**Assigned task**:
Count lines holding the string "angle" in the data that follows. Reply with one number only.

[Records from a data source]

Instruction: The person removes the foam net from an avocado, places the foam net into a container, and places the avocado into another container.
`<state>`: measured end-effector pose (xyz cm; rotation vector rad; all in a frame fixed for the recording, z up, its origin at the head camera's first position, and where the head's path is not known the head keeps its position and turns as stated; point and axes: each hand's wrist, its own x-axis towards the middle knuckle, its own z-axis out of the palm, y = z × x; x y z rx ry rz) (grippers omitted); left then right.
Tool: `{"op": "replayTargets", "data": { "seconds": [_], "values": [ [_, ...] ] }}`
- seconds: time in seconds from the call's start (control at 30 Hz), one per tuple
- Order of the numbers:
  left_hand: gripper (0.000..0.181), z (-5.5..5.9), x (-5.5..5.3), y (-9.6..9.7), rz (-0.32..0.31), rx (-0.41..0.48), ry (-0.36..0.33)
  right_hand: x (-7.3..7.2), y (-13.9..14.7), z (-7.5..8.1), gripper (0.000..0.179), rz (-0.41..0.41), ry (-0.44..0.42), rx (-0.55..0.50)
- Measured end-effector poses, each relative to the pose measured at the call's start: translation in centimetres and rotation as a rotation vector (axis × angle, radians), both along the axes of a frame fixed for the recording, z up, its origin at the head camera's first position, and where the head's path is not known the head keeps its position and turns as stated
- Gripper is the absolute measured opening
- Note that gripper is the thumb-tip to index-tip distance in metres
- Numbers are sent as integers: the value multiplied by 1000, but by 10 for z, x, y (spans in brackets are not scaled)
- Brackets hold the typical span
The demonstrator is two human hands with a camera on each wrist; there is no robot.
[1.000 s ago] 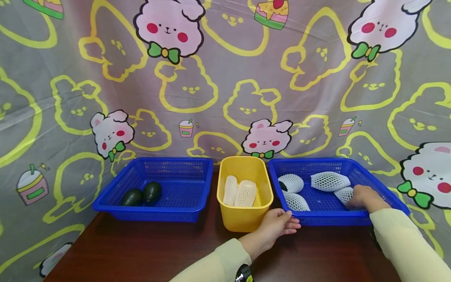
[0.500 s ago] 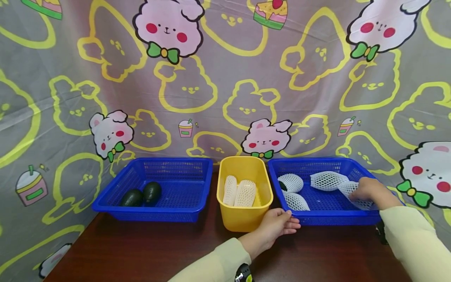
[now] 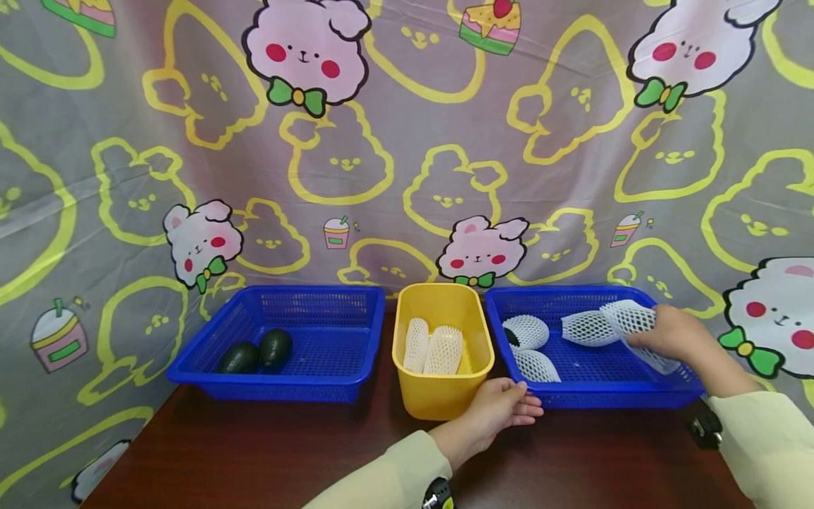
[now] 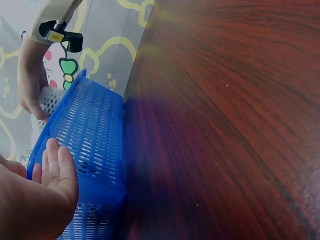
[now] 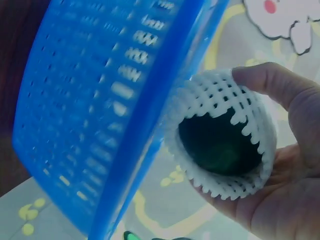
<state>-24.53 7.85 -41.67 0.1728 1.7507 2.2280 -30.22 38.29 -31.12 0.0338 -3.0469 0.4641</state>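
My right hand (image 3: 669, 332) holds an avocado in a white foam net (image 3: 636, 326) over the right blue basket (image 3: 610, 394). In the right wrist view, the dark green avocado (image 5: 220, 142) shows through the net's open end, with thumb and fingers around the net. At that basket's front left corner, my left hand (image 3: 499, 410) touches the rim with relaxed, mostly straight fingers. Inside the basket lie another netted piece (image 3: 588, 329) at the back and two more netted pieces at the left, one (image 3: 529, 331) showing a dark end.
A yellow bin (image 3: 443, 396) with two white foam nets (image 3: 443, 350) stands between the baskets. The left blue basket (image 3: 280, 390) contains two bare avocados (image 3: 275, 348). Behind everything hangs a printed curtain (image 3: 407, 177). The dark wooden table (image 3: 286, 452) extends in front.
My right hand has lifted the netted avocado from the basket's front right, up and back, tilting it. The left hand stays at the basket corner.
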Motion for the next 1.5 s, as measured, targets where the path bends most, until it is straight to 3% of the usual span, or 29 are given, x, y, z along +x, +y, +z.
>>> {"op": "replayTargets", "data": {
  "seconds": [0.1,0.4,0.53,0.73,1.03,1.2,1.33,1.5],
  "values": [
    [19,-1,1,-1,-14,-13,14,7,-10,1,94,-10,68,-44],
    [21,-2,9,-11,-99,-93,106,25,-43,7,89,16,276,-123],
    [20,1,15,-23,-156,-123,167,33,-55,6,85,78,345,-169],
    [20,8,21,-46,-219,-151,214,45,-72,3,86,154,373,-228],
    [23,24,26,-80,-233,-171,299,58,-99,2,82,294,461,-269],
    [24,31,28,-99,-231,-199,368,60,-113,-3,82,410,563,-288],
    [26,35,29,-114,-227,-231,397,64,-124,-7,86,499,626,-302],
    [28,34,31,-133,-230,-252,436,71,-137,-13,89,592,640,-281]
  ]
}}
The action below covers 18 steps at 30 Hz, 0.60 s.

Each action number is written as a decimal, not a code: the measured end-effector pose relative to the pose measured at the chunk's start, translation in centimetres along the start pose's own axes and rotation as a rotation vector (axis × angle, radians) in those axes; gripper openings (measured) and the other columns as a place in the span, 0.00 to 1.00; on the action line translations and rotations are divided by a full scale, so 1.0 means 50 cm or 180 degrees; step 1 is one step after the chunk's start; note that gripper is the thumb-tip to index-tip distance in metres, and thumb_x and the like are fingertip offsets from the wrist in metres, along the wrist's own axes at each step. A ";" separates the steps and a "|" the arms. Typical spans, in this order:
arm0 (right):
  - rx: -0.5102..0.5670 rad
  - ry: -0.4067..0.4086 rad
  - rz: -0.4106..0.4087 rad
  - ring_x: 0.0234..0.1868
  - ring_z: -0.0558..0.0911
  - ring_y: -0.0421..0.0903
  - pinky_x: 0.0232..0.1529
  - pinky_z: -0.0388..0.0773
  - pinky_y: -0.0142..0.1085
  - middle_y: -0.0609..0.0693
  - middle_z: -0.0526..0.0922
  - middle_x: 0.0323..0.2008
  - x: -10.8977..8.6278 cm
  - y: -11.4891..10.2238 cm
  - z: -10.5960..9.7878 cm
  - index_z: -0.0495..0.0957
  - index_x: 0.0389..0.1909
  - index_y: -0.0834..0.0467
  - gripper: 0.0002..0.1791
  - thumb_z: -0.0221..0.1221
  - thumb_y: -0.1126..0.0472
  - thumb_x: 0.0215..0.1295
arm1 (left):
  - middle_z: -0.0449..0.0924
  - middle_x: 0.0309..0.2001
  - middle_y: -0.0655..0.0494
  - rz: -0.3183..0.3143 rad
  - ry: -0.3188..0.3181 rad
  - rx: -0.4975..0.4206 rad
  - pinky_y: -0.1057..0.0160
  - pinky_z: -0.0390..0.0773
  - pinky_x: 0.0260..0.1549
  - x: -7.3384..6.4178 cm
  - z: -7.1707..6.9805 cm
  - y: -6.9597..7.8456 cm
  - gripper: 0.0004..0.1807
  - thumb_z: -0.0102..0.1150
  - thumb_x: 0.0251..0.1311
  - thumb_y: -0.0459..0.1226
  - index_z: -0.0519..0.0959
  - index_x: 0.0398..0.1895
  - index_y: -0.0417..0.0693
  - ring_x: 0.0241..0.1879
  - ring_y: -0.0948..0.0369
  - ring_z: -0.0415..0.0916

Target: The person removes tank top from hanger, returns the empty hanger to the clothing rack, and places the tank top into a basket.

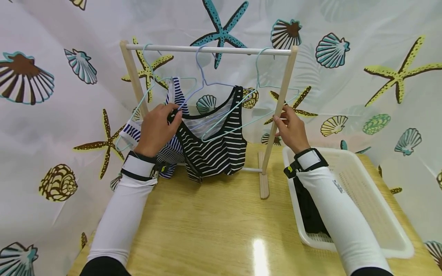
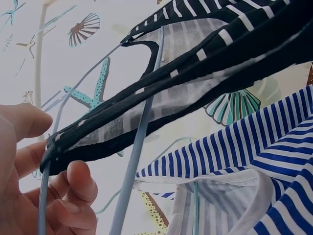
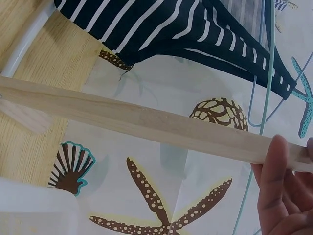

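Observation:
A black tank top (image 1: 214, 157) with white stripes hangs from a lavender-blue hanger (image 1: 198, 61) on the wooden clothes rack's rail (image 1: 228, 50). My left hand (image 1: 157, 128) is at its left strap; in the left wrist view the thumb and curled fingers (image 2: 80, 183) are around the strap end and hanger arm. My right hand (image 1: 291, 128) grips the rack's right wooden post (image 1: 284, 80), thumb in front, as the right wrist view shows. Behind my left hand, a blue-and-white striped garment (image 2: 274, 142) hangs on a green hanger (image 1: 148, 63).
A bare green hanger (image 1: 257, 71) hangs at the rail's right end, its lower bar crossing before the black top. On the wooden table (image 1: 207, 226), a white plastic basket (image 1: 397, 245) at right holds dark cloth (image 1: 309, 209). A curtain with sea prints (image 1: 373, 23) stands behind.

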State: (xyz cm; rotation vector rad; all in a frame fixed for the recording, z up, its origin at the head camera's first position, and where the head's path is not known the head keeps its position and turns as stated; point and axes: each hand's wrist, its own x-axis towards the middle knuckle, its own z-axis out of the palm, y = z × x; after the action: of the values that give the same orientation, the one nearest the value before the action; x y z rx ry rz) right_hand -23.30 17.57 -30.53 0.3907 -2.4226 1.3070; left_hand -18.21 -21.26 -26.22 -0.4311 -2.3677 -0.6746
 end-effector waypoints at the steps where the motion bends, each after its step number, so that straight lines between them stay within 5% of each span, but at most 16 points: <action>1: -0.0021 0.0015 -0.0017 0.50 0.81 0.56 0.27 0.81 0.34 0.61 0.78 0.51 0.002 0.001 -0.002 0.63 0.66 0.57 0.25 0.54 0.58 0.72 | 0.80 0.40 0.40 -0.0006 -0.0002 -0.0005 0.49 0.73 0.30 0.001 0.001 0.000 0.19 0.52 0.69 0.44 0.79 0.52 0.39 0.34 0.48 0.76; 18: -0.0202 0.0003 -0.0179 0.47 0.83 0.57 0.24 0.81 0.38 0.63 0.80 0.48 0.000 0.016 -0.018 0.64 0.64 0.57 0.23 0.55 0.58 0.71 | 0.79 0.38 0.40 0.0084 0.0099 0.0085 0.52 0.69 0.23 -0.010 0.014 0.004 0.18 0.54 0.68 0.42 0.79 0.53 0.39 0.24 0.51 0.71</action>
State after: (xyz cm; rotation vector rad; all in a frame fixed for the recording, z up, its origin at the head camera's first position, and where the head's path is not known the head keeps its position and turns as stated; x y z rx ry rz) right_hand -23.45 18.76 -30.66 0.4376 -2.4275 1.2032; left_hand -18.09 -20.78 -26.92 -0.4364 -2.3350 -0.6326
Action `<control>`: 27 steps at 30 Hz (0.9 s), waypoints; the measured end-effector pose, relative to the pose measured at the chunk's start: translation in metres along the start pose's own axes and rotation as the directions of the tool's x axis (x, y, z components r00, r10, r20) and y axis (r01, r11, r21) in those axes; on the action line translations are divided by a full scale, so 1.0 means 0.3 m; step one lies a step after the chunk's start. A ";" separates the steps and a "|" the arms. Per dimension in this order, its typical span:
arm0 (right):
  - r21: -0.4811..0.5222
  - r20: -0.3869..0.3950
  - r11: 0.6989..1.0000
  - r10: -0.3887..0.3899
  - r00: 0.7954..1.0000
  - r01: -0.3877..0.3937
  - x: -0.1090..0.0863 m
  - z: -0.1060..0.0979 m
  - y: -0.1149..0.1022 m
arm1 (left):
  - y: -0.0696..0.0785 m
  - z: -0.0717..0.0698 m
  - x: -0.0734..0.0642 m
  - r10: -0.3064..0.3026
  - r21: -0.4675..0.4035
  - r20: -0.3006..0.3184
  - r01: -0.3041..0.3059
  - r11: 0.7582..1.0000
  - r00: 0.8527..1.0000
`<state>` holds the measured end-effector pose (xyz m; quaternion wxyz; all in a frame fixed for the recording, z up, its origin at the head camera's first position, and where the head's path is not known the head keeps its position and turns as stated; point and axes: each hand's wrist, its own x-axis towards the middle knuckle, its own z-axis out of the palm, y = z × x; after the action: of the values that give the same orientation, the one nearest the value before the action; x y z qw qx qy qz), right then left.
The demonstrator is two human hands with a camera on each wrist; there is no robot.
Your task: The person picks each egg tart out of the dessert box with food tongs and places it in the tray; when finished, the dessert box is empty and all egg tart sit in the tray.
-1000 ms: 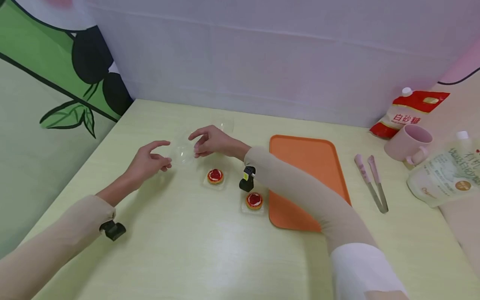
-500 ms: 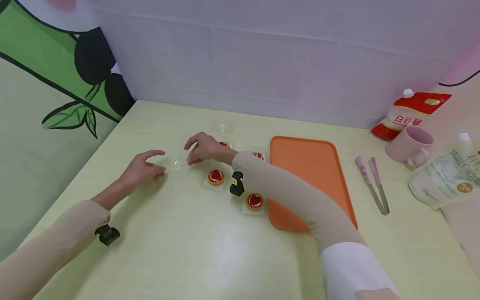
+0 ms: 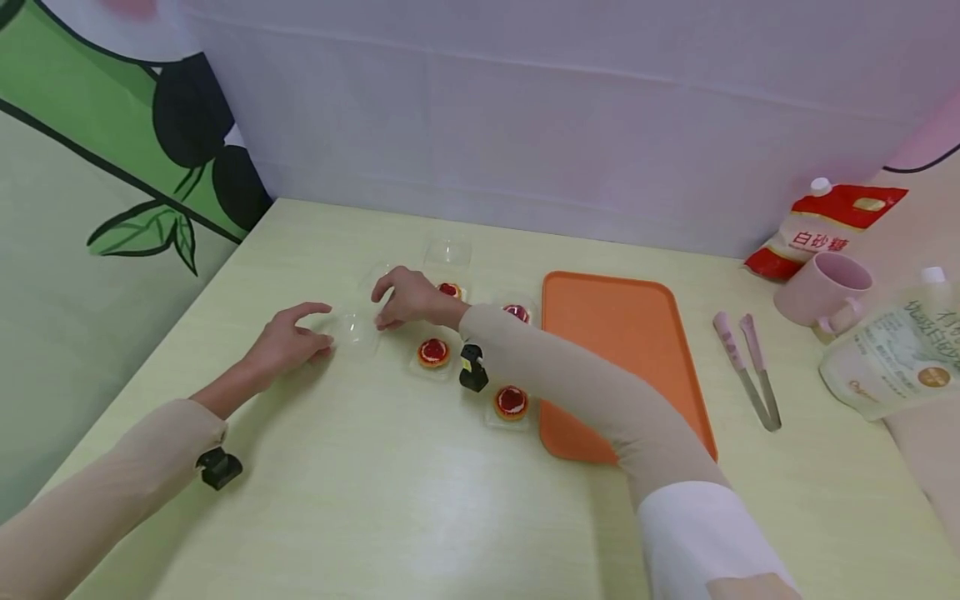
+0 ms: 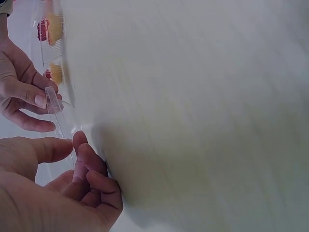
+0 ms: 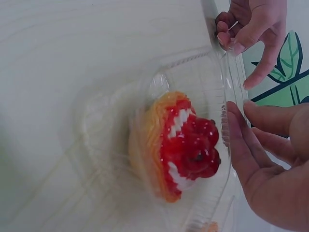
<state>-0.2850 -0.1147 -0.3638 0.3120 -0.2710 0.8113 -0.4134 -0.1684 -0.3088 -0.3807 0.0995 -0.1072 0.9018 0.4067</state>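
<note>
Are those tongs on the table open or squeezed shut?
Open: in the head view, the tongs lie with their pink ends spread apart, joined at the metal end.

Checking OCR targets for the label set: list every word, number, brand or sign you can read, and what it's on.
"白砂糖": red-and-white pouch, in red.
Gold badge on that pouch: too small to read.
Green characters, small print and brown badge on white pouch: present, too blurred to quote reliably.
Yellow label on right-wrist device: too small.
No other text seen.
</note>
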 end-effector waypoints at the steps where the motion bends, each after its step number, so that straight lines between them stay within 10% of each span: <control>1: -0.008 0.002 1.000 0.003 1.000 -0.003 0.001 0.001 0.000 | 0.000 0.000 -0.001 0.000 0.000 -0.001 0.000 1.000 1.000; 27: 0.032 -0.047 0.996 -0.080 0.996 0.082 -0.078 -0.128 0.000 | -0.015 -0.009 -0.022 0.006 0.111 -0.081 0.003 0.994 0.997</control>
<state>-0.2976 -0.0792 -0.3395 0.2808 -0.2889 0.7996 -0.4454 -0.1609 -0.3131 -0.3804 0.0681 -0.1174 0.9264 0.3513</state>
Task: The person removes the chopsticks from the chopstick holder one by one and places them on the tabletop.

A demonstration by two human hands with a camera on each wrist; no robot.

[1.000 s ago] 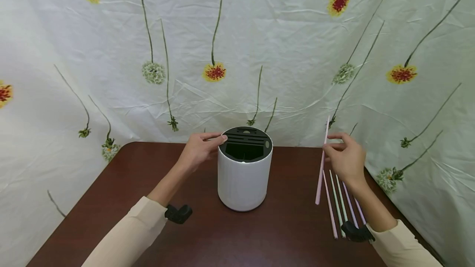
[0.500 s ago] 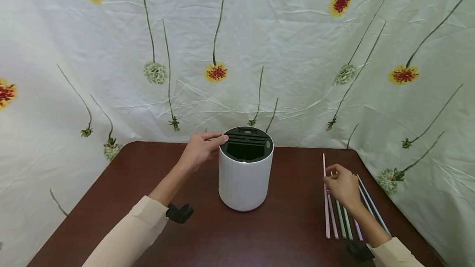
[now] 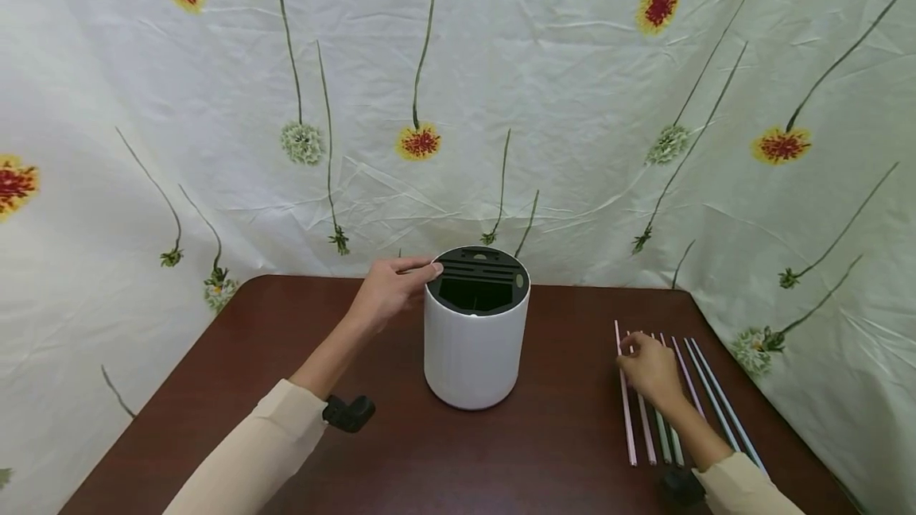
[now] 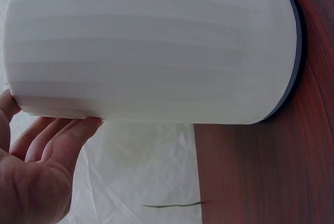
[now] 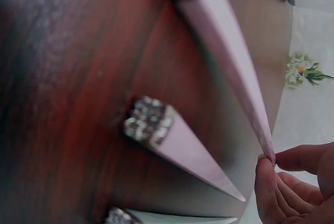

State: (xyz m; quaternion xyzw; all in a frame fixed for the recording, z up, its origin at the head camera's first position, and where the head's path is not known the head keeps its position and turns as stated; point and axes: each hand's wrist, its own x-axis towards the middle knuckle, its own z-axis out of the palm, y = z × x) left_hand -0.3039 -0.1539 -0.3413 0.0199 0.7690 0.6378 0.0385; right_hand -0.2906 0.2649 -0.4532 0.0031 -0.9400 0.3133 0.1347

**Answer section**:
2